And boy, did I feel like a doofus. “I broke my toe because I wasn’t paying attention” is a pretty stupid thing to do, let alone admit. How much cooler to be able to say something like:
I broke my toe while setting an Olympic speed-skating record.
I broke my toe running out of a burning pet shop with my arms full of puppies and bunnies.
Technically, I could have gone to my HMO. But what could a doctor do? Probably tell me the same thing the Internet did: Ice it and stay off it.
The bag lady
I don’t have an ice pack, but remembered the old mom-trick of freezing a wet washcloth in a plastic bag. There followed a frugalist stereotype of epic proportions: Me sorting through my saved-bag collection.
- The hot-dog roll and bread bags were too big; besides, I wanted to hang on to them to store leftovers.
- The frozen soybeans bag was smaller but also kind of cellophane-y so it wouldn’t wrap around my foot.
- Tons of Ziplocs, but these cost money.
- Cheap plastic sandwich bags would have been perfect but I’m out; waiting for another coupon sale at Walgreens.

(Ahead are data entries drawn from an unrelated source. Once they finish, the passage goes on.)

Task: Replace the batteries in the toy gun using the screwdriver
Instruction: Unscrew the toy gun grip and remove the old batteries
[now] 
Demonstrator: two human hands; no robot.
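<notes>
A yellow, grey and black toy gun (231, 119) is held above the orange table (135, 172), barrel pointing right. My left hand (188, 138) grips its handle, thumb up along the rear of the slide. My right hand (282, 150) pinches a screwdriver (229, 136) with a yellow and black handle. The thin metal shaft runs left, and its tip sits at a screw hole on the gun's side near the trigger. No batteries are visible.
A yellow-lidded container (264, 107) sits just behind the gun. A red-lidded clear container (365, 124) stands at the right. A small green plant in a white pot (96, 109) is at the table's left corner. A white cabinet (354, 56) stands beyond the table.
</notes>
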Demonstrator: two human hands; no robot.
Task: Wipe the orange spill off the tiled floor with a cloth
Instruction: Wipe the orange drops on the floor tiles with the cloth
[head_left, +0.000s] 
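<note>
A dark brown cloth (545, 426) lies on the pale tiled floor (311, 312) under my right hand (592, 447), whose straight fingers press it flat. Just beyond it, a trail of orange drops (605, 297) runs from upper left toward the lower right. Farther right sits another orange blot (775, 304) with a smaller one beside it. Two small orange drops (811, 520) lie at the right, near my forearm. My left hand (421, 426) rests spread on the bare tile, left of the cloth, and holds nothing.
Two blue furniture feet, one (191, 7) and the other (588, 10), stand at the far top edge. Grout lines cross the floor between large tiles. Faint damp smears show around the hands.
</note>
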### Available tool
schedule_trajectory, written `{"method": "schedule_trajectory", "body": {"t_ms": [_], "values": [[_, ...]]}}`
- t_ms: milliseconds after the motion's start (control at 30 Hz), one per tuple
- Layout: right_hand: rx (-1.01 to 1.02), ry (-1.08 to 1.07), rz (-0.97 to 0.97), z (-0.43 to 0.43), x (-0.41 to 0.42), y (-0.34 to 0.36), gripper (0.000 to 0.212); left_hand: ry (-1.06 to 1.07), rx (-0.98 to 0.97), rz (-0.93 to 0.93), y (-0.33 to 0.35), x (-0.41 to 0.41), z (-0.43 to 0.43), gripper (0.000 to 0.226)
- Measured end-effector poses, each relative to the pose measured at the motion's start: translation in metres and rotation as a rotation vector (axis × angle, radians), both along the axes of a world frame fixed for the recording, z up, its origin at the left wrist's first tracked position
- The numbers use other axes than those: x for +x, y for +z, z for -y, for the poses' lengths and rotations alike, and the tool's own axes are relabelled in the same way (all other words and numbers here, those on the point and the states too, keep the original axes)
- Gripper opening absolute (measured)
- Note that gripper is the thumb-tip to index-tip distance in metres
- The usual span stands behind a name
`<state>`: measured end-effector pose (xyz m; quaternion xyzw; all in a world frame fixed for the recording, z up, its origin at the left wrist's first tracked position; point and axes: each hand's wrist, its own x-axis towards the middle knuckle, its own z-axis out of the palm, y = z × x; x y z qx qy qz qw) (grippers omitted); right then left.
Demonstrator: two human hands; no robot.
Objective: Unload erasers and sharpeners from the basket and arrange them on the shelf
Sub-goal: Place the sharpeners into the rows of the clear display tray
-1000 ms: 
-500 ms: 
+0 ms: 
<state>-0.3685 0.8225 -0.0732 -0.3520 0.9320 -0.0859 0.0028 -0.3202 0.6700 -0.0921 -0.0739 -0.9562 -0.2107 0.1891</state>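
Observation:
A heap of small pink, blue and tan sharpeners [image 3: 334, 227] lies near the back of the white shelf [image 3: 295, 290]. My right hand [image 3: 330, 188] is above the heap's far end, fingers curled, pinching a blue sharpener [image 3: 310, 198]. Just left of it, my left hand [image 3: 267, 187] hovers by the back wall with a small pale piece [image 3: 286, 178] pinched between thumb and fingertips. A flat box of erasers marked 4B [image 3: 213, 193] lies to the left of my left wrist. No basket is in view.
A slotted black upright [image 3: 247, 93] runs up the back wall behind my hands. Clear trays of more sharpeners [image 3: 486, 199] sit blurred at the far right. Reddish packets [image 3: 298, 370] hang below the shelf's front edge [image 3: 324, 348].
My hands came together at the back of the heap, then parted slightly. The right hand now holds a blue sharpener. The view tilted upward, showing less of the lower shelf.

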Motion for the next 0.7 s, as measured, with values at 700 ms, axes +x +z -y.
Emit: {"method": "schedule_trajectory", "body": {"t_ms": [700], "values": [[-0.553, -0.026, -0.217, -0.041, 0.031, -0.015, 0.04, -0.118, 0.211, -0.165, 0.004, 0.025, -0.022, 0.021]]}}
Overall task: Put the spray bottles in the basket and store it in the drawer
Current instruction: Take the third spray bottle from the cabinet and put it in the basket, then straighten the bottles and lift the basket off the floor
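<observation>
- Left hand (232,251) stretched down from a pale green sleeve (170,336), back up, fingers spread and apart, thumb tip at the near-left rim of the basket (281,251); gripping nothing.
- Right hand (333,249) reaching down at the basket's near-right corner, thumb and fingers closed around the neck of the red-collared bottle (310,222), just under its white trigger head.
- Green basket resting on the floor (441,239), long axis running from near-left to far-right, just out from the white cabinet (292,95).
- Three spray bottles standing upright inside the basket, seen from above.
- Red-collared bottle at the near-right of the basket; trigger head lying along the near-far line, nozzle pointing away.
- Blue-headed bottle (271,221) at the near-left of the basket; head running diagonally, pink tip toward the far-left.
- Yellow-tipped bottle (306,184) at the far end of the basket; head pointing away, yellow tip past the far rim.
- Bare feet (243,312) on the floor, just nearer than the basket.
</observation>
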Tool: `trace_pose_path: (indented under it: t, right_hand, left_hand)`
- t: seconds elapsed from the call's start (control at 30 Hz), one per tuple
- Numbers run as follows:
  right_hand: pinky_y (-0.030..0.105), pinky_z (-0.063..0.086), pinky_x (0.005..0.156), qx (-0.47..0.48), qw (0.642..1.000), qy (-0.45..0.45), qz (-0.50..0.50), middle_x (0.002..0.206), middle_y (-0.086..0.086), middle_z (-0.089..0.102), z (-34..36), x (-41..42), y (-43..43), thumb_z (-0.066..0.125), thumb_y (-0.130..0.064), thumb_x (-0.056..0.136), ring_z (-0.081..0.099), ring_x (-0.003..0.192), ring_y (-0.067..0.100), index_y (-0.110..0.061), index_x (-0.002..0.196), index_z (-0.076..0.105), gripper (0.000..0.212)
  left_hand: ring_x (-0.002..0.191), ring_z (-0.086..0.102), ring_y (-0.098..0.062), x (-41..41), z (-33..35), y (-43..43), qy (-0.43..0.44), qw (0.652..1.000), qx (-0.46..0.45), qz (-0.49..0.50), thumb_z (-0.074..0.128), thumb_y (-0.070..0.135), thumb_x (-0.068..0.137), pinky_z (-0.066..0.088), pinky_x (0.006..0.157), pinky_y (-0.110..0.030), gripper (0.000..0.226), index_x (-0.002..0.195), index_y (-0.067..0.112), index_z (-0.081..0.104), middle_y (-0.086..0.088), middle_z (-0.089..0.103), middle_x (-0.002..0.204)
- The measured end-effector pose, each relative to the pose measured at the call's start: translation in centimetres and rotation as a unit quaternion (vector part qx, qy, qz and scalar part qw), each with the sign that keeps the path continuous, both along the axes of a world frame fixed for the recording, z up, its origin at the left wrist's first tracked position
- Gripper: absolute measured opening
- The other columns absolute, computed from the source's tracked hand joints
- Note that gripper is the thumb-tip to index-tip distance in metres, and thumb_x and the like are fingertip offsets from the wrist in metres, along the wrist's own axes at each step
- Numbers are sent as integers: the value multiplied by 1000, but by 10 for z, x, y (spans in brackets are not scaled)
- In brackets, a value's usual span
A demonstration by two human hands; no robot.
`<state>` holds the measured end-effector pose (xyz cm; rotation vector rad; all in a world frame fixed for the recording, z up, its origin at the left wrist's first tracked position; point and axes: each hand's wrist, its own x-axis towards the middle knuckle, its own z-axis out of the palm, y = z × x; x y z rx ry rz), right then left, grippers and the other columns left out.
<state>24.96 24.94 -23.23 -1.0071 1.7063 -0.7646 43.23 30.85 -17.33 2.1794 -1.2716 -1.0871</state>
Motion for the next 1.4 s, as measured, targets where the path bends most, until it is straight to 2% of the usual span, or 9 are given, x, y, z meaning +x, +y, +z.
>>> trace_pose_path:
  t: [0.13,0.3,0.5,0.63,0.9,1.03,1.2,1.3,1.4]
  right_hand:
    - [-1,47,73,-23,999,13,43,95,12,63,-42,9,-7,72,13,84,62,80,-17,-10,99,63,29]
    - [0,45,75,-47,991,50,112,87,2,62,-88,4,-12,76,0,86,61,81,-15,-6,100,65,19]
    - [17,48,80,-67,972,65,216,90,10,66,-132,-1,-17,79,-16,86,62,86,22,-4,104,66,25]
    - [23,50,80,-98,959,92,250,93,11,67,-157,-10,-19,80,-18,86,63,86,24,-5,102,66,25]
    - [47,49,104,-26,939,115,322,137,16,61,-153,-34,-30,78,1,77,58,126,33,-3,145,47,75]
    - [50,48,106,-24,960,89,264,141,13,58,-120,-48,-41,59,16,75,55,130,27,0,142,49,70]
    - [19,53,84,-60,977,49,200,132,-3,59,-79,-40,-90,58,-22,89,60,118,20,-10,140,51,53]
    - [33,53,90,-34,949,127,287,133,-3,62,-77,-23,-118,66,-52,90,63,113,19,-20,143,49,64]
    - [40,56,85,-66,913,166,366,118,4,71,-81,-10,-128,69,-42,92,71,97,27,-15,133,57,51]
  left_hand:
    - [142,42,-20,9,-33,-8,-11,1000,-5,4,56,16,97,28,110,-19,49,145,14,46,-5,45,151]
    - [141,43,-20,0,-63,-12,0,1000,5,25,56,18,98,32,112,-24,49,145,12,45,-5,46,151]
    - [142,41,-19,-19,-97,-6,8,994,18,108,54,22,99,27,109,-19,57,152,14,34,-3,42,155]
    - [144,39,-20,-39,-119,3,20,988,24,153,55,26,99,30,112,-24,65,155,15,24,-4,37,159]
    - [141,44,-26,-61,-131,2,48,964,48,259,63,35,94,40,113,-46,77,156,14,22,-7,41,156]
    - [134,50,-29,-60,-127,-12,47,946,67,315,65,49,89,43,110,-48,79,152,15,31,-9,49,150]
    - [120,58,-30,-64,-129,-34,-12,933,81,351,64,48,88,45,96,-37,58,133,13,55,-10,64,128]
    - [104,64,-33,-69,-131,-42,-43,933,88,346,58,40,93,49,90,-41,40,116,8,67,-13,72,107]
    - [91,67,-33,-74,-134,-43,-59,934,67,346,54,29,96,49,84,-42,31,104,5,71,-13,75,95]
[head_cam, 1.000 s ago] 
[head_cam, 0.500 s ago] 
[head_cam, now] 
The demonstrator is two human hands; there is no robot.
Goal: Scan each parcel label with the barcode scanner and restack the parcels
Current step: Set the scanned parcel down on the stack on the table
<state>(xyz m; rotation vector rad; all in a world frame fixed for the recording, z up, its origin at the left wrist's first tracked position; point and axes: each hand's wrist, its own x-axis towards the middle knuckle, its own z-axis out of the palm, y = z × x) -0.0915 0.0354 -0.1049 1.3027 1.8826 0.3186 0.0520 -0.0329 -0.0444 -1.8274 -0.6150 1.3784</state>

(Yes, I already know I need to get a life. Thank you for bringing it up.)
Finally I decided on a Lender’s Bagels bag and have been using it and the frozen washcloth ever since. My toe still looks ugly, but it’s improving. Today I’ll have to put on real shoes in order to keep an appointment; I’ll take flip-flops along in case the digit starts to swell again.
It could have been worse (even though it still sucks)
The frugal lesson here: Inattention can cost you, both literally and figuratively.
- Until I can walk a minimum of two miles I’ll use the bus for errands, at $4 to $4.50 round-trip.
- The hobble-shuffle gait is making the rest of me ache, especially my lower back.
- If I’m shoeless much longer my plantar fasciitis will come back, since I can’t wear arch supports with flip-flops.
- This sedentary life is not healthy, especially since walking is my main exercise (I gave away my car last August).
I suppose I got off cheaply, though. Suppose I’d broken my ankle? That would have cost me a taxi or an ambulance plus a nice chunk of my $1,500 deductible, followed by the problems noted above – and for a lot longer).
No, this was just a slightly painful reminder to focus on what I’m doing while I’m doing it. Next time I might not be so lucky.
And the corollary lesson? Exercise is dangerous. Avoid it.